(RECORDS FOR THE EXERCISE)

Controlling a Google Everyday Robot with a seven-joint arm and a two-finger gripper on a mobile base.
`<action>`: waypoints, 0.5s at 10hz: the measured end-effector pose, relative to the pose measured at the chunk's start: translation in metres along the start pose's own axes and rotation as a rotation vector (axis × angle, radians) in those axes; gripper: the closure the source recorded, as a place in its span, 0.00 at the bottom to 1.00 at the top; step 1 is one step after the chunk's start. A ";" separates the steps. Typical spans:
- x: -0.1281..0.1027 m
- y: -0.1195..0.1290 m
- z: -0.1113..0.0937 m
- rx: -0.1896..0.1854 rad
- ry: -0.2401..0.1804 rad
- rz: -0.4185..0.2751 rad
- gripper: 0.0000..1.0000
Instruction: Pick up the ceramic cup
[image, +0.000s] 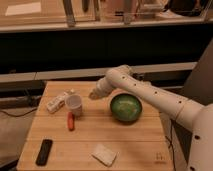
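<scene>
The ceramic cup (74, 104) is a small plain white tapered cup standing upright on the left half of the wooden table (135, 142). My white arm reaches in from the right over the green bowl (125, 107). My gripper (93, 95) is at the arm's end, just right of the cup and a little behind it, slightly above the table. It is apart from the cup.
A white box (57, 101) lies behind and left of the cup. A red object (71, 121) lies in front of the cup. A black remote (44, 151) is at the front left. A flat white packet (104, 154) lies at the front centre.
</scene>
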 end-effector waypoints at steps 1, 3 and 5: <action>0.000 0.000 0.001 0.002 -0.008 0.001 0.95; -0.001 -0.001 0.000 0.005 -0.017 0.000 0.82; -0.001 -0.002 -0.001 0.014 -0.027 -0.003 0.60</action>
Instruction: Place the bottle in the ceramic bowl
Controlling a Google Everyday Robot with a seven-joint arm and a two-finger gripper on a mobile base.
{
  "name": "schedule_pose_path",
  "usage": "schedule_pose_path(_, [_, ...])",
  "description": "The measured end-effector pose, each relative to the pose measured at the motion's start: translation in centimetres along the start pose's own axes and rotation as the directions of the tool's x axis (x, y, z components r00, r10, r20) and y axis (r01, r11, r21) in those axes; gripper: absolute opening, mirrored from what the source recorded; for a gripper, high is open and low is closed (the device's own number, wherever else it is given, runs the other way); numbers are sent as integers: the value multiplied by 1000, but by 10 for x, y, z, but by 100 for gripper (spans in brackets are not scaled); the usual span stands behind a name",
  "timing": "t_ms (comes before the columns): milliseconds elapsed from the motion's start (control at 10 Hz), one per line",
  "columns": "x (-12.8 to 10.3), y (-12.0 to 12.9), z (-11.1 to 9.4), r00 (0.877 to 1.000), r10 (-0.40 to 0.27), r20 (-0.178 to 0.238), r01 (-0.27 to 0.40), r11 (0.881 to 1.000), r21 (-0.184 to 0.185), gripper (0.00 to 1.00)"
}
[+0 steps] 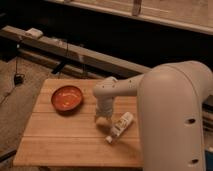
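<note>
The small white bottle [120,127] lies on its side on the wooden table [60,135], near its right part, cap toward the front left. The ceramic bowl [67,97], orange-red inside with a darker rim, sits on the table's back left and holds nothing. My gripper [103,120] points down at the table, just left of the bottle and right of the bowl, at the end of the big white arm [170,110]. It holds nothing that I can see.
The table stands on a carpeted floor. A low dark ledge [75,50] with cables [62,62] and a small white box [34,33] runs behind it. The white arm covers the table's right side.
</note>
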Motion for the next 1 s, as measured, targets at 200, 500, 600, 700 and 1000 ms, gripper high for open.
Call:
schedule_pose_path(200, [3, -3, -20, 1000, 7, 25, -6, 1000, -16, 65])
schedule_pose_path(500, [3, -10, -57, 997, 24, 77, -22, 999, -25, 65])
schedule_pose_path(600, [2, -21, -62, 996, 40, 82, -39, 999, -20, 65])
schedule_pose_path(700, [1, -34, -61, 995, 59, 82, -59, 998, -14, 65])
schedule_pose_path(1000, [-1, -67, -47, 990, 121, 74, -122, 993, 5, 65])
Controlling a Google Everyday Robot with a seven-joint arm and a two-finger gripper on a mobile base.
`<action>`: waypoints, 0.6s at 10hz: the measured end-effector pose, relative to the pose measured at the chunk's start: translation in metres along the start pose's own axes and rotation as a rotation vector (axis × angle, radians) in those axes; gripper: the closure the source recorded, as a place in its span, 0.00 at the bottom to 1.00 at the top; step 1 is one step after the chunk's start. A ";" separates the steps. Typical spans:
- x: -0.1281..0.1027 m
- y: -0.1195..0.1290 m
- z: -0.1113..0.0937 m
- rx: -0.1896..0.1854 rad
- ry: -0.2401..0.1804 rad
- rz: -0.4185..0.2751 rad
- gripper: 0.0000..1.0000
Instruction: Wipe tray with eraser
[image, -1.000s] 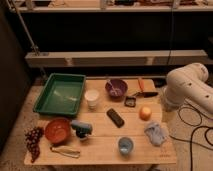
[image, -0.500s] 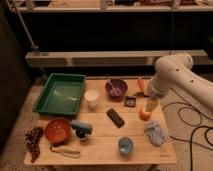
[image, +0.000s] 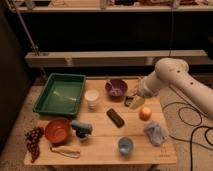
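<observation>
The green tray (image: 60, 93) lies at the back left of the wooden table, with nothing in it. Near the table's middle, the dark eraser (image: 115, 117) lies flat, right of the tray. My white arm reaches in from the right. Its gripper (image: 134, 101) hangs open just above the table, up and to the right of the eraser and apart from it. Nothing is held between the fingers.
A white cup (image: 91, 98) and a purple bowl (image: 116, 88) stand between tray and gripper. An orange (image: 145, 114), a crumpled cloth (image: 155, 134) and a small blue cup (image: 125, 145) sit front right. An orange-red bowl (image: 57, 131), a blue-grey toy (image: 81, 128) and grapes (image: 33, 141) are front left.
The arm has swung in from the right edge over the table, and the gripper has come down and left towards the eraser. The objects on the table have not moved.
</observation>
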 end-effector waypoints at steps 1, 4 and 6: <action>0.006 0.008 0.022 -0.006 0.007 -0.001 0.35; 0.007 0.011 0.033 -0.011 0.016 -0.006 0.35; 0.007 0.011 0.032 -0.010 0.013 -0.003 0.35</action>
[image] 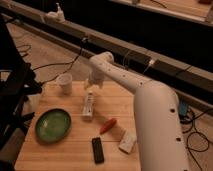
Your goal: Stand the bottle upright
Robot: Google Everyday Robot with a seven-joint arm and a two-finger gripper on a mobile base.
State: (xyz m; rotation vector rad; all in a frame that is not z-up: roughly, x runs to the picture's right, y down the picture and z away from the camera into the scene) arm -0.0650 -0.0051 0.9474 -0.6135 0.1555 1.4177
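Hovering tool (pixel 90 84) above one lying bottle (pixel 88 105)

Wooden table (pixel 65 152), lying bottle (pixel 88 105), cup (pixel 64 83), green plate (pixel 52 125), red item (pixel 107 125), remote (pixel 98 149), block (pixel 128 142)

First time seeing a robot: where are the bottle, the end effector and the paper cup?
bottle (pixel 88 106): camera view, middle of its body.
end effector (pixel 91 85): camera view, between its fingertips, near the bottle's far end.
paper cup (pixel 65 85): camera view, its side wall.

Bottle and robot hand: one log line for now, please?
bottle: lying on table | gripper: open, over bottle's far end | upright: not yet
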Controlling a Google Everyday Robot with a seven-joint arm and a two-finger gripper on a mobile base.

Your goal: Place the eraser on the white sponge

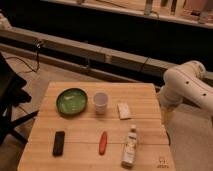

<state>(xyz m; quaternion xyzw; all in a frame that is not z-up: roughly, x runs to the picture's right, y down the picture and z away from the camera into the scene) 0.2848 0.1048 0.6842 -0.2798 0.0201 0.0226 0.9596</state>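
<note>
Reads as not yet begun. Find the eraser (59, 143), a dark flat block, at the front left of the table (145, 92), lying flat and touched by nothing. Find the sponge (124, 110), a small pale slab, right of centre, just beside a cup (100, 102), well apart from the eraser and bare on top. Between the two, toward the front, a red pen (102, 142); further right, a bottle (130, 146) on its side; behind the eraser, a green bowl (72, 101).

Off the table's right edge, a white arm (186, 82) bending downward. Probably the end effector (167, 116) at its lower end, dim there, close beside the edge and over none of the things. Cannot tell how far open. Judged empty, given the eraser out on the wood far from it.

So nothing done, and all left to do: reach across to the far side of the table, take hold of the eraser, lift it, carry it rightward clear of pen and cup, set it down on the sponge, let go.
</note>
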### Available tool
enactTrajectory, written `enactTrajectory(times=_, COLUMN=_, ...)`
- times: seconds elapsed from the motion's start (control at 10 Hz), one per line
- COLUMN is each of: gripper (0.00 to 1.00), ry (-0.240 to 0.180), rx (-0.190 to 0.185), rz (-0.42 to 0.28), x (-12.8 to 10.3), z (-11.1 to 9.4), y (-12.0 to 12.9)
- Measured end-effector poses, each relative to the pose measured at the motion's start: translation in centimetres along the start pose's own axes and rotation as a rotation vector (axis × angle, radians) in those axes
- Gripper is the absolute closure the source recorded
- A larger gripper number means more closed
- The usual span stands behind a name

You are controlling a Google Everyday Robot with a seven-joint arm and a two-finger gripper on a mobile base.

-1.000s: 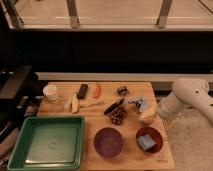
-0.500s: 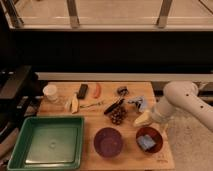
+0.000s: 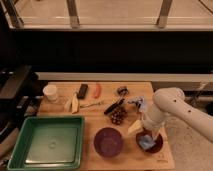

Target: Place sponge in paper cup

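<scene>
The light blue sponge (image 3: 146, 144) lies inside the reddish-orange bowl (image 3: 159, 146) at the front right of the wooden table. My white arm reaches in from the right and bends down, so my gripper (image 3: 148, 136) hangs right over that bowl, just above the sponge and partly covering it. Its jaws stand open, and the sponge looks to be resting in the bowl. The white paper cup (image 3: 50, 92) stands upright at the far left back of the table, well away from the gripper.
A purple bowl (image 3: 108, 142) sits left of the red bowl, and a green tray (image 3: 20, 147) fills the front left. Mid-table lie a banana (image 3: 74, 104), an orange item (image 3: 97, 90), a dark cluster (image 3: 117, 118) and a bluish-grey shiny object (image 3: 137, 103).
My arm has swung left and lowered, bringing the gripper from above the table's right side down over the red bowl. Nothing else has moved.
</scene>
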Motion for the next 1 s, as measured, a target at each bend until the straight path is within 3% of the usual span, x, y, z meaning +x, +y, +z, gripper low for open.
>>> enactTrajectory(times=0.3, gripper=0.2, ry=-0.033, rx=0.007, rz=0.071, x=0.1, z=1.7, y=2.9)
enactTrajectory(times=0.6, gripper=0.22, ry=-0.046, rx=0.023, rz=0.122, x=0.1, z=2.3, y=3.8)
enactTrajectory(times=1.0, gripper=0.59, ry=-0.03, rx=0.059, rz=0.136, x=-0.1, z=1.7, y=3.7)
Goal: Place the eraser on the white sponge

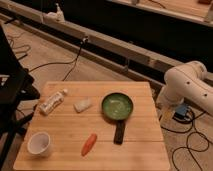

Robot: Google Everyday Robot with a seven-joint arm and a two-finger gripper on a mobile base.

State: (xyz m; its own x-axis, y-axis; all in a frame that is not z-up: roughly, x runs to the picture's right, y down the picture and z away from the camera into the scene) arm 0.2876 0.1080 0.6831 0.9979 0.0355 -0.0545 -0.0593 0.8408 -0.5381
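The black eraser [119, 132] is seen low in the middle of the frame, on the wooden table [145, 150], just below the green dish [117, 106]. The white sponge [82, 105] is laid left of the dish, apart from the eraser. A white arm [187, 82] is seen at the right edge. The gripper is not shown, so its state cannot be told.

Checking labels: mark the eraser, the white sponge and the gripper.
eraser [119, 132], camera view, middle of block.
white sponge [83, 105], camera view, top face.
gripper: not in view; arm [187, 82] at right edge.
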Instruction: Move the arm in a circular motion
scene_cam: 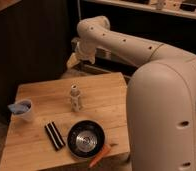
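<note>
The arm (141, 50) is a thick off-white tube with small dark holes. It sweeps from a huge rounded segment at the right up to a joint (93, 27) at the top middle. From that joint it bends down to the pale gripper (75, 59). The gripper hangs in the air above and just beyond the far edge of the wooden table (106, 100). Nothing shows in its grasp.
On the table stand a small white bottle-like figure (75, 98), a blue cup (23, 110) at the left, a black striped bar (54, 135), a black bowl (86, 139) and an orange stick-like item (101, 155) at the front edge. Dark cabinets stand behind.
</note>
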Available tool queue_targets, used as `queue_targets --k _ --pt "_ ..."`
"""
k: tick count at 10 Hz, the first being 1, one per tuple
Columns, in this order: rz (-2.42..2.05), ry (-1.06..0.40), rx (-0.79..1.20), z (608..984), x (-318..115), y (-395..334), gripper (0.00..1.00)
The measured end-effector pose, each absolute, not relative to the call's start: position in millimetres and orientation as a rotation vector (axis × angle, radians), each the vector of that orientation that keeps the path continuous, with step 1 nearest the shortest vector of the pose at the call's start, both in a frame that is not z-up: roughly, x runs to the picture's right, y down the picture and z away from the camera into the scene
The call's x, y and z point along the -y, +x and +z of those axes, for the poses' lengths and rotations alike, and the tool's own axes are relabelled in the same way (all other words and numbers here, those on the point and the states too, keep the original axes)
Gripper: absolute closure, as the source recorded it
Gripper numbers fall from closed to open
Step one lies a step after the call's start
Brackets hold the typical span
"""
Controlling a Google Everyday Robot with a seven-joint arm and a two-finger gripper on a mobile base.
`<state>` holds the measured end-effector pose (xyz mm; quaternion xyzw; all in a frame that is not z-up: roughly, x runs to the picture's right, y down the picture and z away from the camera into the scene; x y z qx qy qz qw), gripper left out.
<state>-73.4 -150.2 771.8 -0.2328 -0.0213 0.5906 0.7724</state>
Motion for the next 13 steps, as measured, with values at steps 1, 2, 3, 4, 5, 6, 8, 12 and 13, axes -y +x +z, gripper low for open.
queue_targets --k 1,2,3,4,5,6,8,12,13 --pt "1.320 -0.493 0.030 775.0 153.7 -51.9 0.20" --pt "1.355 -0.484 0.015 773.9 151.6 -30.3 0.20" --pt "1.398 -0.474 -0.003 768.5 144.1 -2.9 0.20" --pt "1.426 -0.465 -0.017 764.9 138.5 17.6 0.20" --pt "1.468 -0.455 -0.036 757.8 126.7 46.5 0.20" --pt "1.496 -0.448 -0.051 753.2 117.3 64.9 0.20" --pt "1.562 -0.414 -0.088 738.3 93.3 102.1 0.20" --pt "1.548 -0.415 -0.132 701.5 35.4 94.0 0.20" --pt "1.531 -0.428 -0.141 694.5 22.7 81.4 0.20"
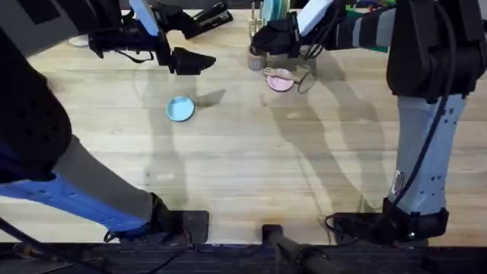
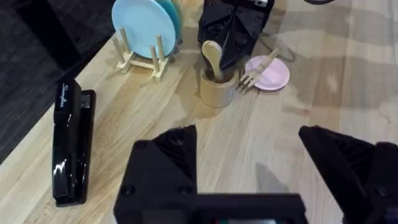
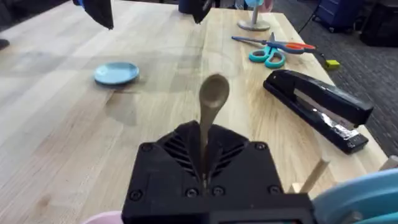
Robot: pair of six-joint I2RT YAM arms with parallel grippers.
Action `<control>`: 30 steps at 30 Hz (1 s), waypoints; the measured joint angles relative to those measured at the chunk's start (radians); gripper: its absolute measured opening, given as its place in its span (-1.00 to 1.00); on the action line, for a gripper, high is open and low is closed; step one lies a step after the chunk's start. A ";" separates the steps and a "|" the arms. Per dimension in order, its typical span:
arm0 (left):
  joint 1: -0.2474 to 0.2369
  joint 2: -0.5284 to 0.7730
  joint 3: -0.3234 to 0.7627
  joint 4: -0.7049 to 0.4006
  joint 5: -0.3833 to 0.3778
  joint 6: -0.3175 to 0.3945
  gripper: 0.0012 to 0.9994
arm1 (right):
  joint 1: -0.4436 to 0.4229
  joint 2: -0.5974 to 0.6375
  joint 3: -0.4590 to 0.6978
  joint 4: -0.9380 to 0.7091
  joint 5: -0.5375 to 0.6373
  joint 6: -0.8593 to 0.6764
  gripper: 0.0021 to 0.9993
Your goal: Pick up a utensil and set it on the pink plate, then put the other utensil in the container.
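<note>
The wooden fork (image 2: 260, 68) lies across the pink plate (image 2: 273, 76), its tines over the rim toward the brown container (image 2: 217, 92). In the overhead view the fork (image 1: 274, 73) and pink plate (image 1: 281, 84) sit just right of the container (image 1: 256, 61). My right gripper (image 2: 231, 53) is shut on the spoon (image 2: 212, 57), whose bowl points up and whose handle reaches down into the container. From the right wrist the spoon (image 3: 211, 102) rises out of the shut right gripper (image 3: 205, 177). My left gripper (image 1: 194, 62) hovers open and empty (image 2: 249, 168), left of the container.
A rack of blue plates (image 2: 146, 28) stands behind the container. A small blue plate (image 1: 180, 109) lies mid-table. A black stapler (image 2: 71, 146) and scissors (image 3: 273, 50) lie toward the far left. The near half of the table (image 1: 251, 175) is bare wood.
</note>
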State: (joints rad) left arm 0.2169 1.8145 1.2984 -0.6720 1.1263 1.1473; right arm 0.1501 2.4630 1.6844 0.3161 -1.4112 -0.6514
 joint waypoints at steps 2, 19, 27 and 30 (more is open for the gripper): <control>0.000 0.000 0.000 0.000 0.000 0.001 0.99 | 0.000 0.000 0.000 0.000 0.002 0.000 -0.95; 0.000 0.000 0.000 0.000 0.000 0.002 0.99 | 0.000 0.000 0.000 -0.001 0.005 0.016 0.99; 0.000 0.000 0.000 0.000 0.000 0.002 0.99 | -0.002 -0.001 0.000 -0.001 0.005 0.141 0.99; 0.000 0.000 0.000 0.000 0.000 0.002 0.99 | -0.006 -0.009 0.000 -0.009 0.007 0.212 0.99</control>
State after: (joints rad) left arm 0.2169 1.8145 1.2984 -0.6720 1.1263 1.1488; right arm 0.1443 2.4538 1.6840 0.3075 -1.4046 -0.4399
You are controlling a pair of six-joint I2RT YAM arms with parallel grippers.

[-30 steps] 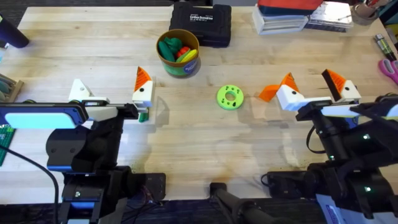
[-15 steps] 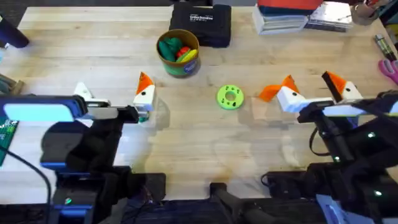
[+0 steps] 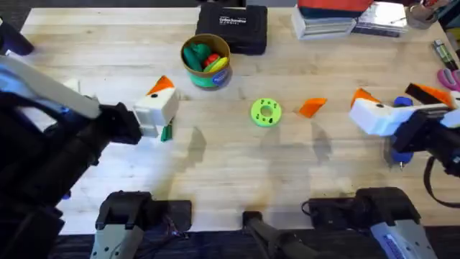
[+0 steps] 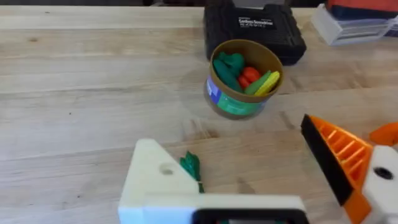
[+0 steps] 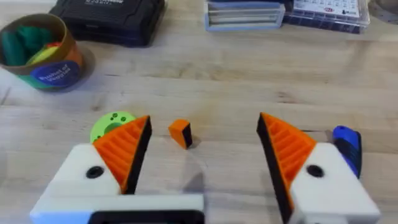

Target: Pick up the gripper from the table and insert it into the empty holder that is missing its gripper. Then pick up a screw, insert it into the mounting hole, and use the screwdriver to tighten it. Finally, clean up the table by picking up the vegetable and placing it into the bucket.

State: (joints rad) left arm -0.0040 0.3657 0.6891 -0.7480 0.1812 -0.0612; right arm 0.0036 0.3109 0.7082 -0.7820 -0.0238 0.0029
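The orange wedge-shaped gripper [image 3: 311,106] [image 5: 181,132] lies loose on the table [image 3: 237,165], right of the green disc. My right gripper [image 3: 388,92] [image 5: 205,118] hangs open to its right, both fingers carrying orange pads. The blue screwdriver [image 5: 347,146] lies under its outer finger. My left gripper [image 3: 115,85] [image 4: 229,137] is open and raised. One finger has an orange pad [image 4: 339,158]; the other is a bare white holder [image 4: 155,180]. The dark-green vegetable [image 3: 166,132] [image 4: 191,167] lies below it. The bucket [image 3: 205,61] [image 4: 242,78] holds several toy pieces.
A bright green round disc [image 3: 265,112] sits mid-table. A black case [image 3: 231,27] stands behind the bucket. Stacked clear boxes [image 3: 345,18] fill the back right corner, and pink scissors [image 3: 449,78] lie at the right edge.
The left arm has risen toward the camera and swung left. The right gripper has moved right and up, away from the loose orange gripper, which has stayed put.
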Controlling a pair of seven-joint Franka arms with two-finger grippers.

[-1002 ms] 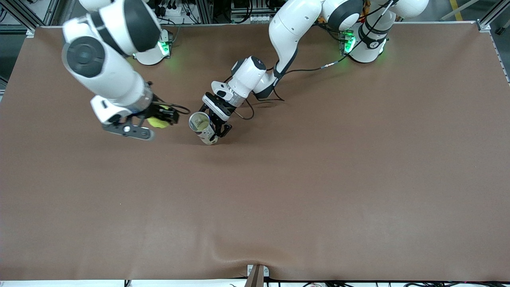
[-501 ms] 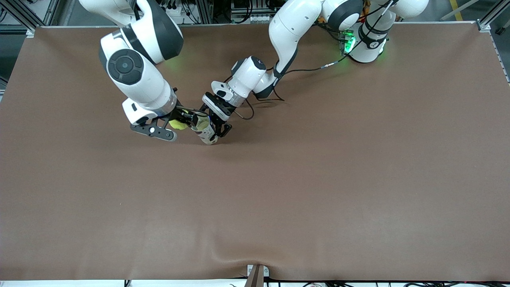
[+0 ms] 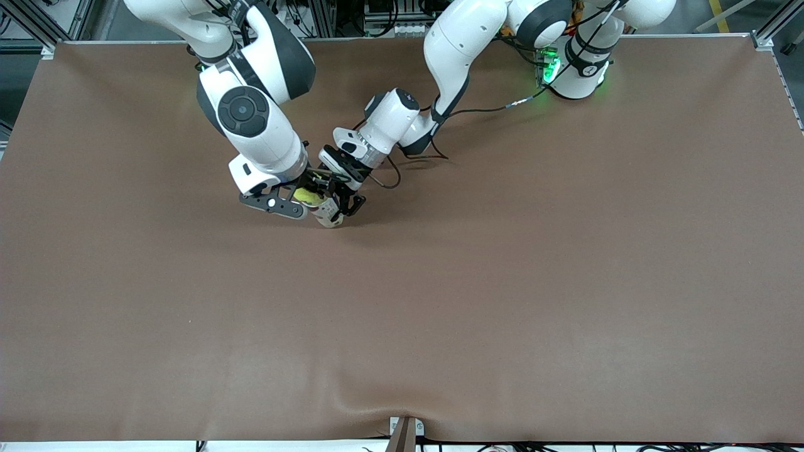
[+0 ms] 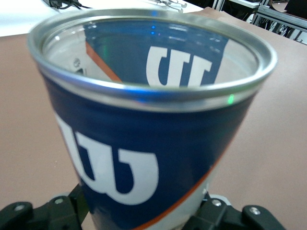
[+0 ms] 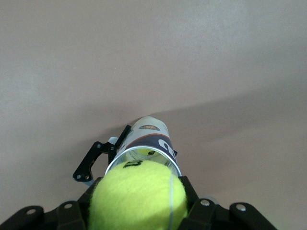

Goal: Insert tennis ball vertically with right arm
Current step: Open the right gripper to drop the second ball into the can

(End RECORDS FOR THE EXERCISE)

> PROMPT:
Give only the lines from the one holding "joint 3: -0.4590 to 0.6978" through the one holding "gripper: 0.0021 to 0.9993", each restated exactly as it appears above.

> RESULT OF THE TASK:
  joint 3: -0.4590 to 0.6978
  joint 4: -0.9380 to 0.7091
  joint 5: -0.5375 to 0.6373
  joint 6: -0.8593 to 0.6764
  gripper: 0.0021 to 0.9993

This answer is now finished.